Say Yes to Yin

Forget power yoga (what does that mean anyway?). Untie mental knots and increase flexibility with yin yoga:

I’m not ashamed to say that I hated my first yin class. Because I don’t like to exercise, and am not outdoorsy in the least, yoga is my only time to sweat. Here in yin yoga we were lolling around on bolsters, holding each (restorative) pose for two to four minutes…ouch that’s a long time! I didn’t understand it but I still attended classes at Seema Sondhi’s The Yoga Studio in Delhi. Every Tuesday at 7pm. Until one day, when I had a enlightened moment. After an unusually hard week I was in yin class. After a series of hip openers we sat in the pigeon pose, thatI find just so restorative and relaxing. Savira, the instructor at Seema’s studio asked us to breathe into each side for a minute and see what thought came up.
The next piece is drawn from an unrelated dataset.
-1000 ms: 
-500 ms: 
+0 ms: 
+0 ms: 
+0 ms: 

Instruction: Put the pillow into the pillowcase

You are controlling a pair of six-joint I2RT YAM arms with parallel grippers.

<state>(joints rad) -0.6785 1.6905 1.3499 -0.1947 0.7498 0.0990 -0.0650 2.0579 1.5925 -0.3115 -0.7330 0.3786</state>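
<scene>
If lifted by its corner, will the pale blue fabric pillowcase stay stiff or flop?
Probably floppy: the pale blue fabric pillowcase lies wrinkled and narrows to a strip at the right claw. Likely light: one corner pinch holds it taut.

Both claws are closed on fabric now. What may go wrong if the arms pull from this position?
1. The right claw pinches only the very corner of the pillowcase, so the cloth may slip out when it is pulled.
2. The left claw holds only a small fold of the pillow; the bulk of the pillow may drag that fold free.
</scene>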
The left is the practical side and the right is emotions. I’m going to spare you the details of what came up, but I will tell you this. Each side brought up completely forgotten emotion, one that I had perhaps buried under a mountain of mental activity.

So here’s how it works: In yin yoga, you hold restorative poses from two -five minutes. The poses must be held with completely relaxed muscles. This means no tight glutes, core or legs. Let your feet flop on the side, curl your back (in forward folds) and let your arms hang loose. Allow your body to relax so the connective tissue is loose and can stretch without being under stress. Yin improves your practice by making you more flexible. The blood rushing into the certain area after the pose held long and released, also heals old wounds. It’s ideal from ashtanga/vinyasa yogis and anyone who wants to increase flexibility. But these are just the physical side effects.

The real purpose of yin is to untie the knots in your body, so thoughts (both good and bad) can float to the surface and be released. So you can progress by making room for the new.